(Dataset items)
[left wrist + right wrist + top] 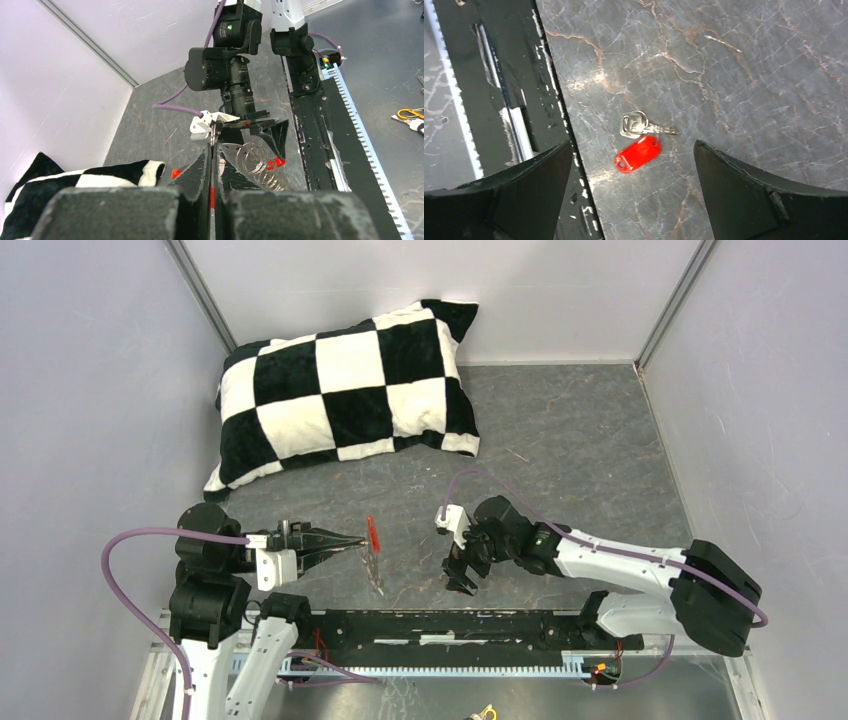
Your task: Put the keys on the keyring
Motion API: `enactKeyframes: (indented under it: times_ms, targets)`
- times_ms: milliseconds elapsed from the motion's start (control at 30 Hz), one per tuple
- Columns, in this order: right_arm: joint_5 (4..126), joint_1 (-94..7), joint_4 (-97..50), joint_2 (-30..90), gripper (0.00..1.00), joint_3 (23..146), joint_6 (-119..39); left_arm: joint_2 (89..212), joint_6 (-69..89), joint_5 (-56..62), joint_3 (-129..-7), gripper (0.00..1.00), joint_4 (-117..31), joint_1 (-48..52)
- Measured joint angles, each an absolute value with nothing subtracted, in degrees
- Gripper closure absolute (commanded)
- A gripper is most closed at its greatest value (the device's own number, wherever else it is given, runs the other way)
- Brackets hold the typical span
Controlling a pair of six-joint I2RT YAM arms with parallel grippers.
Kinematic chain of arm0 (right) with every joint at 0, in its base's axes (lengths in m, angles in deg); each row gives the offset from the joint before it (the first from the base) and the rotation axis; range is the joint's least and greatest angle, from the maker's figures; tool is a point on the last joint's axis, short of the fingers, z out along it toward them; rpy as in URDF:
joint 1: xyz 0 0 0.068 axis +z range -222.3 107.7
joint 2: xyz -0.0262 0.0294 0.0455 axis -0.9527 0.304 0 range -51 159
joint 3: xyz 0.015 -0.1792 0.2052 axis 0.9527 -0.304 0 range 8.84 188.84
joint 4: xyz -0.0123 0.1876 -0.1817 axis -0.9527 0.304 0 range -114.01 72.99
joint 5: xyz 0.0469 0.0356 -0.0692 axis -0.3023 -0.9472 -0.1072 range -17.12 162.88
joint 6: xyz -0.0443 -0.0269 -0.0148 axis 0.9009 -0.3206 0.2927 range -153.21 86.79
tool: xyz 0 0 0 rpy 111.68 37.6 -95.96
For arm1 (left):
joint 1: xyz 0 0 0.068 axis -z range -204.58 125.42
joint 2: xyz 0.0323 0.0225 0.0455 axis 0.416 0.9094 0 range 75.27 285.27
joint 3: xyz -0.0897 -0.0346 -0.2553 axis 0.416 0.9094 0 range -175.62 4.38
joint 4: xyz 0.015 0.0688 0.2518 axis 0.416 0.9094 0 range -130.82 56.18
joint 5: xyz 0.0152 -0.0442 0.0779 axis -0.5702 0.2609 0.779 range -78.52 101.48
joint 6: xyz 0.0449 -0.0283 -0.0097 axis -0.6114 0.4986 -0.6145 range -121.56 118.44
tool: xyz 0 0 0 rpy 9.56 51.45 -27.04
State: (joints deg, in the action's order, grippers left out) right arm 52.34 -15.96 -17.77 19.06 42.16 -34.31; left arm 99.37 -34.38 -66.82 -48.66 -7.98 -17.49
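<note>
My left gripper (352, 543) is shut on the keyring. Its red fob (373, 532) stands edge-on at the fingertips and the silvery rings (375, 575) trail toward the near edge. In the left wrist view the gripper (214, 150) pinches the fob in a thin gap, with the rings (252, 159) to the right. My right gripper (462, 578) points down, open and empty. In the right wrist view the gripper (632, 144) hovers over a small silver key (636, 123) and a red oval plastic piece (637, 154) lying on the table. No green-headed key is in view.
A black-and-white chequered pillow (340, 390) lies at the back left. A black rail (450, 625) runs along the near edge, also in the right wrist view (499, 75). Grey walls close in on three sides. An orange clip (409, 114) lies beyond the rail.
</note>
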Motion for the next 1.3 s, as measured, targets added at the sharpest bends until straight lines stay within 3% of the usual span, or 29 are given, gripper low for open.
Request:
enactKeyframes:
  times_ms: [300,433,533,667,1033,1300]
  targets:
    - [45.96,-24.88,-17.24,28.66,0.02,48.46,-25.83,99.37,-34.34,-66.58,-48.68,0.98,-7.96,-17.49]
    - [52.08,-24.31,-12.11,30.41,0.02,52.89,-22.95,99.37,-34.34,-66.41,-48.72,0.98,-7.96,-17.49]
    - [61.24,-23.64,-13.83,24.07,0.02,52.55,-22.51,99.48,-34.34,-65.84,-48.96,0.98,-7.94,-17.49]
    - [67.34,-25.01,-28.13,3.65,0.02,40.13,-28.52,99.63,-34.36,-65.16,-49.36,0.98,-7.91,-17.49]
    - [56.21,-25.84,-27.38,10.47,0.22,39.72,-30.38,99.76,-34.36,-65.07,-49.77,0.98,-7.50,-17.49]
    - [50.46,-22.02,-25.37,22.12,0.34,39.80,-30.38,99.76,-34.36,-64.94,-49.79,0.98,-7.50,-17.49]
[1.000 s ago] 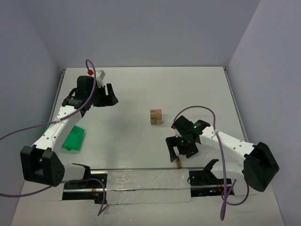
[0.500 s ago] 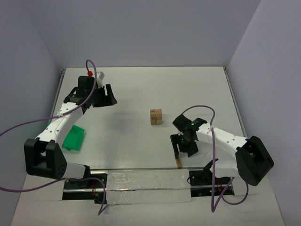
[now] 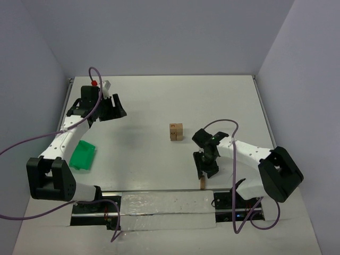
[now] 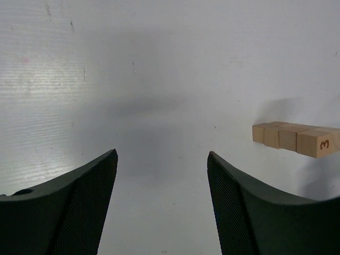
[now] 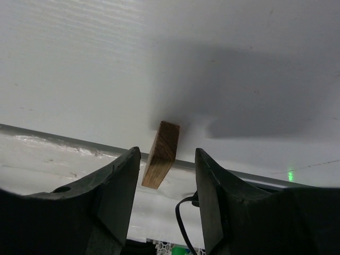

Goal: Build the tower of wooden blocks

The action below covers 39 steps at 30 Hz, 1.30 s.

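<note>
The right end effector [image 5: 167, 151] is partly open, its fingers either side of one tilted wood block [image 5: 161, 154] at the desk's [image 3: 159, 101] 6 o'clock edge; contact is unclear. The left end effector [image 4: 162, 159] is released wide and holds nothing, at 10 o'clock. The tower [image 3: 176, 132] sits near centre, two cubes across. One green tray [image 3: 83, 155] lies at 8 o'clock.

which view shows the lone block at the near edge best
Right wrist: the block shows large and unobstructed, mid-frame. The top view shows only a small sliver of it below the right gripper. The left wrist misses it.
</note>
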Each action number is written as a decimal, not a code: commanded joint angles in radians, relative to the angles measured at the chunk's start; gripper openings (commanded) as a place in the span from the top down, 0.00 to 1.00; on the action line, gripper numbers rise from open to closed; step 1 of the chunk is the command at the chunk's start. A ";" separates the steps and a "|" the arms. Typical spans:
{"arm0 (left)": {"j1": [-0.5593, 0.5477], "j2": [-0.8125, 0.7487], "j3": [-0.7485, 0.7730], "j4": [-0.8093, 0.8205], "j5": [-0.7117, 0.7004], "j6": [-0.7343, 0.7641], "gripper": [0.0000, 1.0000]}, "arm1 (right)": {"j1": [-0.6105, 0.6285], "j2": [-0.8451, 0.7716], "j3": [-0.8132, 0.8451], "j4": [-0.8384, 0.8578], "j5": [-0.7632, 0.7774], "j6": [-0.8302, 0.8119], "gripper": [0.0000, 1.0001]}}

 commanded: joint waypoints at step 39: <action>-0.319 -0.274 0.220 -0.261 0.408 0.648 0.20 | -0.279 -0.262 0.482 0.239 -0.790 -0.114 1.00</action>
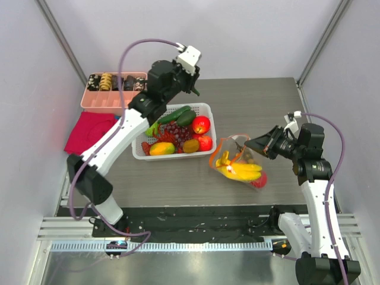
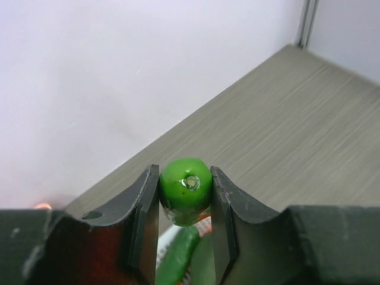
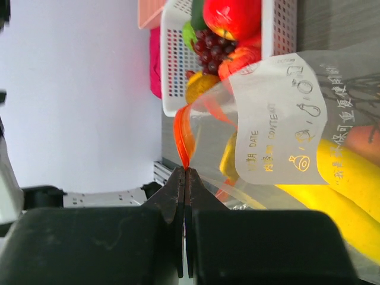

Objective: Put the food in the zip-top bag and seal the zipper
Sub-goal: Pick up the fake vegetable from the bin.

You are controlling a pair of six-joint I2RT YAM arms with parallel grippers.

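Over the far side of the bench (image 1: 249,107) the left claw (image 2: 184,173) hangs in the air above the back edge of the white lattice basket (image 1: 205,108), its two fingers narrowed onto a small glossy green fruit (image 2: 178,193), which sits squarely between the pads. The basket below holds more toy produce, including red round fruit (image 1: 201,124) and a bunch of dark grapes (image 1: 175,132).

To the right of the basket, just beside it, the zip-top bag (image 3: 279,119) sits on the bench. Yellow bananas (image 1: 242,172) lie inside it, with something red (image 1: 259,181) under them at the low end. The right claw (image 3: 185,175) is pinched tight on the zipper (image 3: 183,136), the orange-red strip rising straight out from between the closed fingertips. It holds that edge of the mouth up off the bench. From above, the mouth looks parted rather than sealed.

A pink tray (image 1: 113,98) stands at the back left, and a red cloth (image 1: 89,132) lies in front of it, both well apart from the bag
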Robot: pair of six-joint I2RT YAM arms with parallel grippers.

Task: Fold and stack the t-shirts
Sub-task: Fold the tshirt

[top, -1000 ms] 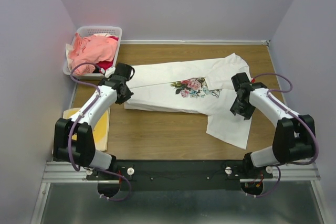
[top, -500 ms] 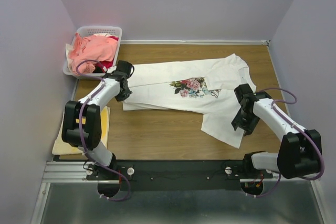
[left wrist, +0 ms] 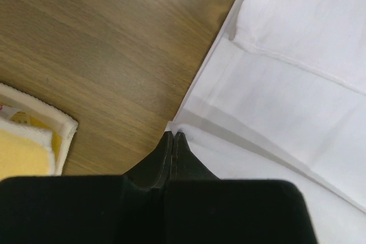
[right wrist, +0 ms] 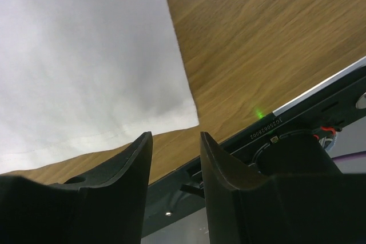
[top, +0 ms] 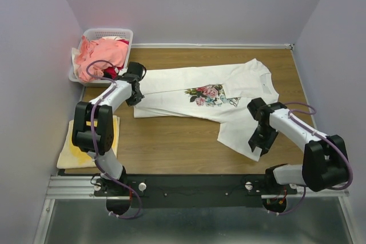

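White tee is spread out sideways on the worktop, collar toward the right, hem end at the left. The far long edge is folded over on itself, so it's a longish strip with layered edges showing at the hem end. The pink-green floral print faces up around the middle. One loose flap sticks out toward the near right, lying flat, a bit crooked. The salmon-pink tee is bunched up on top in the basket at the far left corner, with a bit of a red tee peeking out under it.
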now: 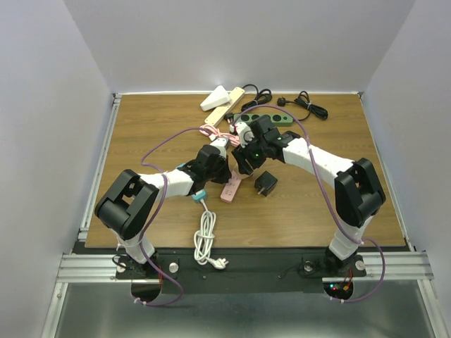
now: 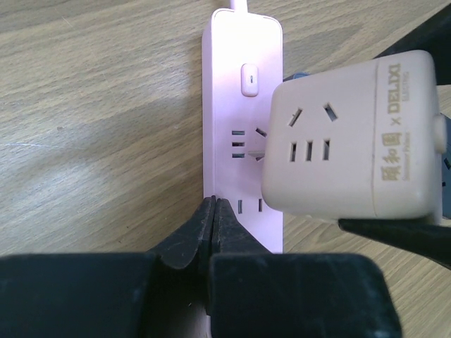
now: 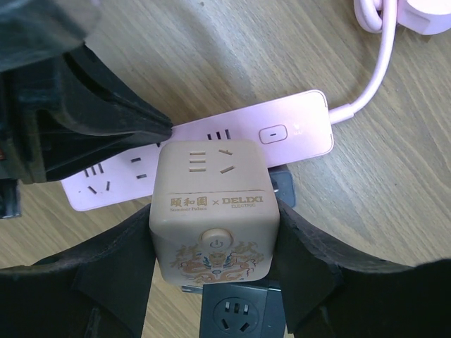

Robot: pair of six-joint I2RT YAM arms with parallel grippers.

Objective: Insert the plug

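Left wrist view: the desk (image 2: 91, 127) fills the left. At lower centre the left fingers (image 2: 184, 243) are pressed together, tips at the near edge of the pink power strip (image 2: 232, 91). Further right, the beige cube adapter (image 2: 352, 148) hangs over the strip's sockets, clamped between the right fingers (image 3: 310, 260). Contact with the strip is hidden.

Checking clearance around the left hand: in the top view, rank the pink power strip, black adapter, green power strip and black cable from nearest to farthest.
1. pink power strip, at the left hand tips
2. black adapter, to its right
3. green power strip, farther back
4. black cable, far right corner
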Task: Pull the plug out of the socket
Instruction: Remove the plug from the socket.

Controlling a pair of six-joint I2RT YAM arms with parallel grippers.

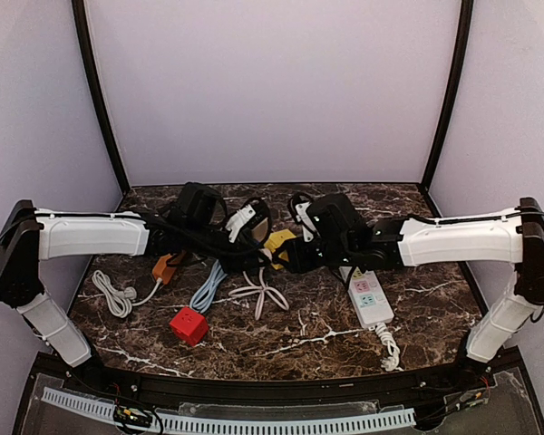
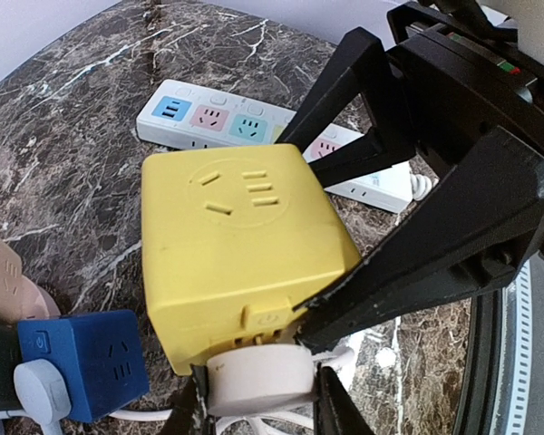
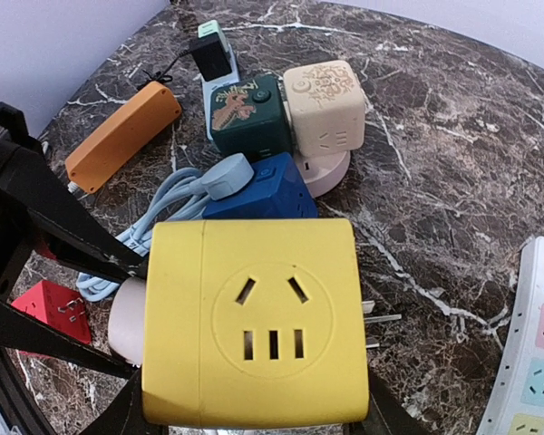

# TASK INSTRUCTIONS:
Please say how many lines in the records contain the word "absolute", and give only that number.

# TASK ANSWER:
2